The coat of arms and the flag of Bosnia and Herzegovina (BiH) are still not acceptable in many circles as symbols that should adorn public institutions. For many, these symbols are a painful reality and they do not accept them without crosses, rosaries, religious festivals, and other symbols that often dominate public institutions.
The latest case from Mostar brought to the surface all the banality of the politics being conducted in BiH, in which many people show the immaturity, unscrupulousness, and short-sightedness of the politics they live in. It sounds unbelievable that there are areas in Croatia where it is a problem to vote on the decision that only symbols of the state and possibly the city should be in public institutions.
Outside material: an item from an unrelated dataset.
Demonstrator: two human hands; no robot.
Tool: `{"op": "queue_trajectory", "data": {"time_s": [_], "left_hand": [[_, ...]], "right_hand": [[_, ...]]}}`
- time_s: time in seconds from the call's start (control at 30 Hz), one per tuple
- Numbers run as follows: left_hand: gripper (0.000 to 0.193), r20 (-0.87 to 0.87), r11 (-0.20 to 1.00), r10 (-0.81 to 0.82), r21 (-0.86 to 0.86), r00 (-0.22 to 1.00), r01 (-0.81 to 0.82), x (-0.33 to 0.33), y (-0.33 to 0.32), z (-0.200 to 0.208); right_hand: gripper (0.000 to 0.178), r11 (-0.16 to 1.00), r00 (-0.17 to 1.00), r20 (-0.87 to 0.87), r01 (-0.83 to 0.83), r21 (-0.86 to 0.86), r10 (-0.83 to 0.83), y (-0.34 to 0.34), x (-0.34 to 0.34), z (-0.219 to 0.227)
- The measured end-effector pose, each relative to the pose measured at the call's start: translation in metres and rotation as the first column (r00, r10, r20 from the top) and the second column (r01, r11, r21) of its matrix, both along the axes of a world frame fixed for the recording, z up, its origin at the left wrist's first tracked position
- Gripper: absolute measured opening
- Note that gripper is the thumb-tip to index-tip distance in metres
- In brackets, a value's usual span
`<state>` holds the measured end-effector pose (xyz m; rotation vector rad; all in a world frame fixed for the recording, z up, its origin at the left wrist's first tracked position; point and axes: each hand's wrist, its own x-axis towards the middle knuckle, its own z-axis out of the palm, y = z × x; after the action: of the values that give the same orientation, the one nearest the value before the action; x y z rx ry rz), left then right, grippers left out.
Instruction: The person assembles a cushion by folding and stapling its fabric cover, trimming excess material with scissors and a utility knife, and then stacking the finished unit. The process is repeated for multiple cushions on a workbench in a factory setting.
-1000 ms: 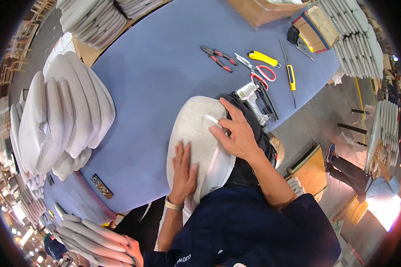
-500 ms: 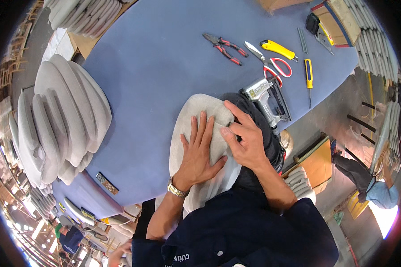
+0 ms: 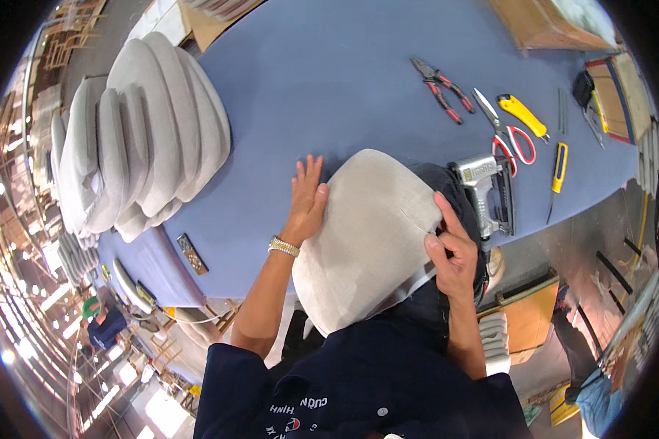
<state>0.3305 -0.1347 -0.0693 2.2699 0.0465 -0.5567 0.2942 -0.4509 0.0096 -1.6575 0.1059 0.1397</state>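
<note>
A light grey upholstered cushion (image 3: 373,227) with a rounded outline lies tilted against my body at the table's near edge. My right hand (image 3: 455,256) pinches its right edge between thumb and fingers, beside a short seam or crease. My left hand (image 3: 310,194) is at the cushion's far left side, fingers stretched out over the blue table, its thumb side close to the cushion; whether it touches is unclear. Black fabric (image 3: 447,190) lies under and beside the right edge. Just right of that rests a silver staple gun (image 3: 482,183).
Pliers (image 3: 443,89), red-handled scissors (image 3: 507,135), a yellow cutter (image 3: 523,115) and a screwdriver (image 3: 559,168) lie at the right of the blue table (image 3: 315,88). A stack of grey cushions (image 3: 146,132) stands left, a phone (image 3: 192,254) nearer. A cardboard box (image 3: 542,29) sits far right.
My left hand has slid off the cushion's top to its left side. My right hand stays on the right edge. The view has swung, so the table and tools appear further right.
</note>
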Motion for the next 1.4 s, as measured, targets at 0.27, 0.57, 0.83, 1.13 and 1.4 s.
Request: {"op": "queue_trajectory", "data": {"time_s": [0.27,0.57,0.83,1.13,1.4], "left_hand": [[0.071,-0.027,0.998,-0.055,-0.025,0.998,0.055,-0.003,-0.039,0.025],[0.103,0.101,0.932,-0.335,0.182,0.937,0.313,-0.033,-0.134,0.104],[0.106,-0.031,0.963,-0.22,0.153,0.975,0.222,-0.033,-0.14,0.133],[0.096,-0.021,0.946,-0.262,-0.204,0.965,0.252,0.022,-0.079,0.145],[0.094,-0.011,0.918,-0.36,-0.183,0.933,0.352,0.072,-0.058,0.139]], "right_hand": [[0.031,0.989,0.999,-0.045,0.015,0.149,-0.008,-0.008,-0.002,-0.015],[0.023,0.99,0.995,0.011,-0.095,0.108,0.094,-0.017,0.001,-0.013],[0.027,0.998,0.997,0.058,-0.048,0.049,0.045,0.002,0.003,0.011],[0.029,0.975,0.96,0.278,0.026,-0.221,0.038,0.043,0.037,0.039],[0.031,0.975,0.96,0.28,0.043,-0.216,0.019,0.07,0.08,0.016]]}}
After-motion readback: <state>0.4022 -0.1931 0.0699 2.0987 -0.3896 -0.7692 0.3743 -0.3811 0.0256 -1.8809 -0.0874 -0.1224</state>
Such a refusal defends the unfounded and retrograde narrative about religious-ethnic characteristics that often dominate in numerous municipalities, courts, faculties, schools, etc. With this approach, BiH is not even close to a secular state in which the secular is clearly separated from religious issues and features.
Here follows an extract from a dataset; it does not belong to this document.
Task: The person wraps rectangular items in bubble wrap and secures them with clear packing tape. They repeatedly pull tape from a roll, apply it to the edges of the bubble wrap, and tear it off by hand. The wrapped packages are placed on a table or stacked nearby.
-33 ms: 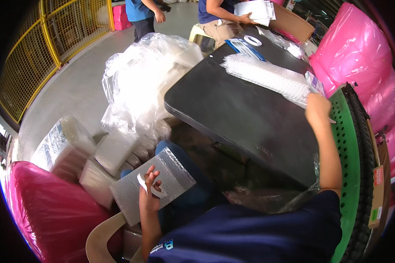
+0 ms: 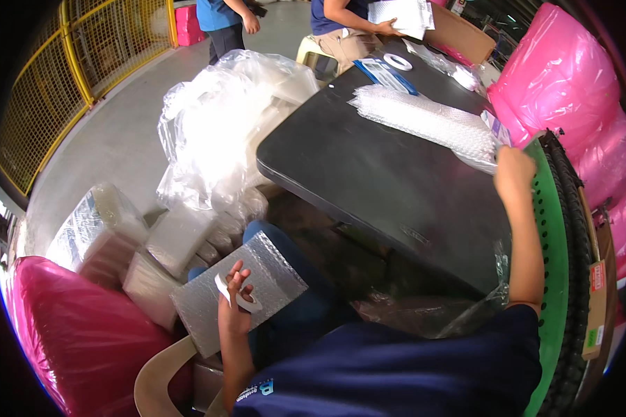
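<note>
My left hand (image 2: 235, 314) is over my lap, its fingers partly curled through a roll of white tape (image 2: 250, 304). Beneath that hand, a flat bubble-wrap pouch (image 2: 275, 267) rests across my leg. At the table's right edge my right hand (image 2: 513, 169) is closed beside the near end of a stack of bubble-wrap sheets (image 2: 424, 121). What its fingers grip, if anything, is hidden. A small printed packet (image 2: 494, 126) lies just beyond this hand.
The black table (image 2: 368, 174) also bears another white tape roll (image 2: 398, 62) and a blue-and-white packet (image 2: 386, 75). Clear plastic bags (image 2: 222, 132), wrapped bundles (image 2: 101, 226) and a pink bag (image 2: 83, 333) crowd the left. A green perforated panel (image 2: 553, 278) borders the right. Two people are beyond.
My right hand has shifted slightly right and down, away from the end of the bubble-wrap stack. My left hand keeps its place with the tape roll.
</note>
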A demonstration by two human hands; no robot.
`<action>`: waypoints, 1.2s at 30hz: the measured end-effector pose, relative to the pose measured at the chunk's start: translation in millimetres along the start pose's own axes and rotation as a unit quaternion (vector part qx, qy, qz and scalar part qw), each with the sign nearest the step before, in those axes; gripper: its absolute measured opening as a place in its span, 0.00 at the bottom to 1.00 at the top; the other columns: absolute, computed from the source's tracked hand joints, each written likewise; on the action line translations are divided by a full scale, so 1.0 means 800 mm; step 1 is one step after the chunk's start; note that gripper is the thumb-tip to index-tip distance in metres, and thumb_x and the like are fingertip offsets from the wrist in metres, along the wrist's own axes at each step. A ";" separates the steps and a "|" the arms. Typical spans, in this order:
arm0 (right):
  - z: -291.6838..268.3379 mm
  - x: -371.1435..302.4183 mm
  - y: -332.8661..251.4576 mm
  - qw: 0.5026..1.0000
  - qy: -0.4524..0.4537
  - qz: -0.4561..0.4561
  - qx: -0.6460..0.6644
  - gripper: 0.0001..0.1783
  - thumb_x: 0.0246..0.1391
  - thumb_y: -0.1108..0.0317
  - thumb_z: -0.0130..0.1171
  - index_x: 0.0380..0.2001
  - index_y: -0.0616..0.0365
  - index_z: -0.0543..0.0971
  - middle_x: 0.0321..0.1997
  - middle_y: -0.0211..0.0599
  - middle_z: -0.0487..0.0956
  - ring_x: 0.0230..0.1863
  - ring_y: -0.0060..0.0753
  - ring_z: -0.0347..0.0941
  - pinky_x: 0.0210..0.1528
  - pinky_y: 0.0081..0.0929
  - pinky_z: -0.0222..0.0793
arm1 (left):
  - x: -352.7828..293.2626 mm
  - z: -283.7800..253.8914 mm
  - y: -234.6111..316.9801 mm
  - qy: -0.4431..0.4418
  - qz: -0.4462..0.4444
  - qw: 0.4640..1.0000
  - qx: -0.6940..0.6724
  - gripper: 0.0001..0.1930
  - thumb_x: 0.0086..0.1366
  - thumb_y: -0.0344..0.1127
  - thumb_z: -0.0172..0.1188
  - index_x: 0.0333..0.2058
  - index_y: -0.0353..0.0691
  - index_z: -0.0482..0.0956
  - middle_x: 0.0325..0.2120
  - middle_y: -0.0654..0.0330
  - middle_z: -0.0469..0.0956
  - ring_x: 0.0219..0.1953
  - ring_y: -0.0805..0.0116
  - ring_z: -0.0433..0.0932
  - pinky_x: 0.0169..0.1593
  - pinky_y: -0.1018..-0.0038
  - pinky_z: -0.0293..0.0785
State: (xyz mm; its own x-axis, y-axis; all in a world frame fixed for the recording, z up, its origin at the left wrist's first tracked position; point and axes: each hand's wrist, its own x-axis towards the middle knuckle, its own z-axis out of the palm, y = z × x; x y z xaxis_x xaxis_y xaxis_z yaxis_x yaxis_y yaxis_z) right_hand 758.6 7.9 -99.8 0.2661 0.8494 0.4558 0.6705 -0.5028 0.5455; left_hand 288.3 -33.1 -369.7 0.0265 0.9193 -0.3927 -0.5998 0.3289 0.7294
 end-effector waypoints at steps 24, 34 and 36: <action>0.239 0.133 0.076 0.563 0.324 0.222 0.727 0.06 0.47 0.81 0.52 0.26 0.58 0.75 0.33 0.32 0.77 0.37 0.25 0.71 0.42 0.24 0.68 | -0.001 -0.011 -0.006 0.000 0.008 1.000 -0.025 0.23 0.63 0.44 0.60 0.51 0.35 0.72 0.32 0.68 0.70 0.30 0.80 0.65 0.29 0.89 0.62; 0.275 0.087 0.037 0.845 0.133 -0.079 0.512 0.18 0.45 0.76 0.56 0.43 0.56 0.79 0.53 0.48 0.75 0.57 0.43 0.70 0.59 0.32 0.63 | -0.023 -0.020 0.019 -0.076 0.027 0.997 0.020 0.18 0.65 0.44 0.57 0.40 0.31 0.74 0.22 0.69 0.62 0.25 0.80 0.60 0.27 0.82 0.54; 0.252 0.063 0.077 0.939 0.112 -0.136 0.296 0.30 0.40 0.85 0.48 0.50 0.54 0.78 0.55 0.52 0.74 0.59 0.50 0.67 0.64 0.36 0.57 | -0.019 -0.015 0.026 -0.183 0.030 0.978 0.092 0.22 0.61 0.51 0.60 0.37 0.33 0.76 0.19 0.69 0.62 0.22 0.80 0.60 0.26 0.81 0.54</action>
State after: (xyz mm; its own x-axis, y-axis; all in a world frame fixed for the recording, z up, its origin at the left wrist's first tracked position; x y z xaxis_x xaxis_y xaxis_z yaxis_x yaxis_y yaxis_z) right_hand 952.9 51.8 -185.0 -0.0783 0.8452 0.5287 0.9777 -0.0385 0.2064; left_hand 265.8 -43.1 -355.7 0.3012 0.9427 -0.1433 -0.4565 0.2745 0.8463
Two days ago, the representative of Nasa Stranka – Our Party in the City Council of the City of Mostar, Boska Cavar, was not “in favor” of displaying only the features of the state of BiH and the City of Mostar in public institutions. She abstained, after which the proposal ultimately fell. Vote “For” was given by SDA, SDP, First Mostar Party, and Irma Baralija (Nasa Stranka). HDZ, HRS, Velibor Milivojevic (SNSD), and Boska Cavar (Nasa Stranka) were against and abstained.
In the end, the decision on highlighting features on the buildings of the City of Mostar and inside them, highlighting-projecting images and symbols on public city buildings, proposed by the Coalition for Mostar, received 17 votes, which was insufficient for the adoption of the decision.
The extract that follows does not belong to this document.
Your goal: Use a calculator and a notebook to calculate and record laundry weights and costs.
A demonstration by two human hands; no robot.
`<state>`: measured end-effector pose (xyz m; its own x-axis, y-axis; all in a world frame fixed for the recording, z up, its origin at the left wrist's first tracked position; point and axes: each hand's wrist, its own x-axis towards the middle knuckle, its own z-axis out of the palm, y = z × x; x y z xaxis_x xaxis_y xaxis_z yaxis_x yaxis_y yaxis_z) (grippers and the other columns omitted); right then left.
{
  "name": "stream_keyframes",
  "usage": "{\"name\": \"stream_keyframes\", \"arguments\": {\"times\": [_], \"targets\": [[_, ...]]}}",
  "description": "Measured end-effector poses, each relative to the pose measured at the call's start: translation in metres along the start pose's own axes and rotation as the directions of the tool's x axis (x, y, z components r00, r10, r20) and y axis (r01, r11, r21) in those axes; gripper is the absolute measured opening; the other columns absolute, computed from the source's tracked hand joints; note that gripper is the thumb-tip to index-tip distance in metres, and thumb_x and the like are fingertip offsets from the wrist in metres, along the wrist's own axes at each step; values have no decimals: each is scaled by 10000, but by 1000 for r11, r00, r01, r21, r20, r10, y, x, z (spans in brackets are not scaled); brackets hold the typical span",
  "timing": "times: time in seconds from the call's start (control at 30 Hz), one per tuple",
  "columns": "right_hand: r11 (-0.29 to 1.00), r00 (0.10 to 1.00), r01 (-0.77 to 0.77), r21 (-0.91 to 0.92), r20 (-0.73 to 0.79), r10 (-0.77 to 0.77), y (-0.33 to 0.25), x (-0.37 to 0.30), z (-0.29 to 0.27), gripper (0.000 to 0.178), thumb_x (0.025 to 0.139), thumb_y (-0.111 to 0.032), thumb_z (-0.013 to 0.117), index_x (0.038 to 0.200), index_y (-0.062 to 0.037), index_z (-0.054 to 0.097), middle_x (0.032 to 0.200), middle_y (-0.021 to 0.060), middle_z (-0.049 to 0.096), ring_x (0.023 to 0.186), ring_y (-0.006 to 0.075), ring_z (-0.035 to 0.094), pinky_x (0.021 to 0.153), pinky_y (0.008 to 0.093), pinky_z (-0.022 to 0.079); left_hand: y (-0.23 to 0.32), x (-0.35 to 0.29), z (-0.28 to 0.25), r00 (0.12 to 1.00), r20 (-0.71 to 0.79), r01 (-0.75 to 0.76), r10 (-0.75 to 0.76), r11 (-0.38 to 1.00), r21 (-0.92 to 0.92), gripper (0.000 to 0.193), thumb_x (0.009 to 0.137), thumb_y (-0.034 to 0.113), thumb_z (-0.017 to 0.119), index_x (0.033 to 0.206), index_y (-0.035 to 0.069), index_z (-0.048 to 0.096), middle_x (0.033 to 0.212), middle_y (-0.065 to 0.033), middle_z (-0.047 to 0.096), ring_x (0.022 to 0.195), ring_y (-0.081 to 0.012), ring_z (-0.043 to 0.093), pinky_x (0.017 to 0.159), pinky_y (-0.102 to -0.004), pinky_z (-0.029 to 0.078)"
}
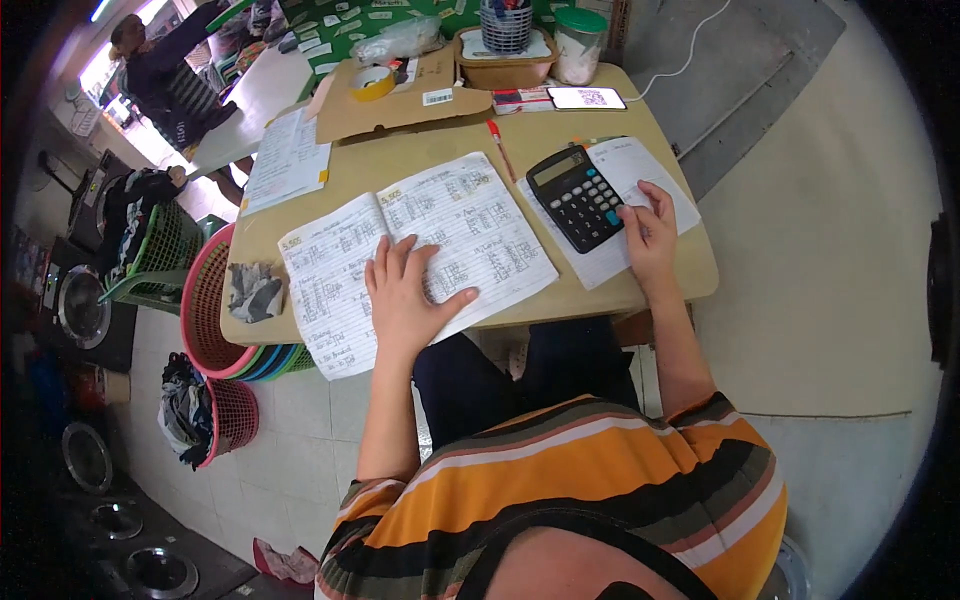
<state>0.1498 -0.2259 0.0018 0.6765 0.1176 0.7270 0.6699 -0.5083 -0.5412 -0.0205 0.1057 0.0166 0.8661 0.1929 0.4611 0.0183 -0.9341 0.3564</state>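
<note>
An open notebook (470, 240) with handwritten columns lies on the desk. My left hand (408, 295) rests on it with fingers spread, thumb toward the right-hand page's lower edge. To its right is a black desktop calculator (575, 198) with grey and blue keys, lying on loose white paper (595, 262). My right hand (650, 235) is at the calculator's right side, thumb by its edge keys and the other fingers loosely bent above the paper. Nothing shows in its grasp. A red pen (501, 150) lies between the notebook and the calculator.
Behind the notebook are a flattened cardboard box (410, 105) with yellow tape (372, 83), a basket (505, 68), a green-lidded jar (578, 48) and a lit phone (587, 98). Laundry baskets (205, 310) stand left of the desk. Another person (170, 80) is at a far counter.
</note>
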Motion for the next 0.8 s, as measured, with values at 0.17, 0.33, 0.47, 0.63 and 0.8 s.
{"name": "stream_keyframes", "arguments": {"times": [0.17,0.33,0.47,0.63,0.8], "targets": [[992,997,38,-124,65,-30,3,-2,1,218,954,-84,680,803,73,692,1221,191,609,1013,238,601,753,330,492,1,-1,3,1000,-1,-9,9,1000,-19,742,670,571,879,1222,125,664,1395,-152,559,1425,-455,373,1174,-589,262],[995,993,-70,68,102,63,4,0,4,132,972,-67,652,941,60,660,1326,193,550,1069,270,605,873,346,519,0,-1,6,1000,12,-3,3,1000,-15,746,670,581,878,1223,126,666,1390,-151,561,1419,-457,381,1175,-594,258],[998,990,-31,53,141,23,3,3,3,125,976,-65,649,1037,45,653,1374,191,515,1120,289,600,948,365,511,0,1,4,1000,-8,-20,20,1000,-17,751,673,582,876,1232,127,667,1390,-152,561,1425,-453,374,1174,-599,259],[990,979,-41,136,205,12,3,1,7,108,957,-77,679,1010,11,711,1422,192,494,1203,313,568,983,383,498,-3,0,2,1000,-3,-6,6,1000,-19,742,674,570,879,1226,120,672,1398,-149,562,1430,-455,365,1171,-583,280],[992,978,-36,120,210,10,-16,-1,2,97,921,-94,715,978,-25,751,1434,182,505,1289,349,524,1074,439,432,-2,0,4,1000,1,-16,16,1000,-6,739,675,573,876,1224,122,673,1401,-147,559,1426,-453,370,1167,-579,287]]}}
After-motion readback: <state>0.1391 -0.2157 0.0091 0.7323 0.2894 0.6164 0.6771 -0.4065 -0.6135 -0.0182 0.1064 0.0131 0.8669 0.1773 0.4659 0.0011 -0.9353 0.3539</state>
The Mostar example only prompted decades of abuses that almost everyone is used to. So no one protests about the display of crosses in public schools in many areas in the Federation of BiH (FBiH), and especially in the Republika Srpska (RS). The problematization of the celebration of slava (worship of Saints)in numerous schools has also been abandoned. And those who were most persistent, who warned that it is punishable if a public institution does not have a national flag hanging in front of its entrance, have lost their strength.
The flag of BiH is therefore a burden to many, an undesirable or unacceptable coat of arms. But that is why for decades we have been building a society that is used to highlighting and seeing mono-national symbols or religious elements as a feature of the institution placed in the most prominent places on the premises.
And those who give up on the state will tomorrow see how every local community wants its flags, its religious flags, and emblems on all institutions in its environment.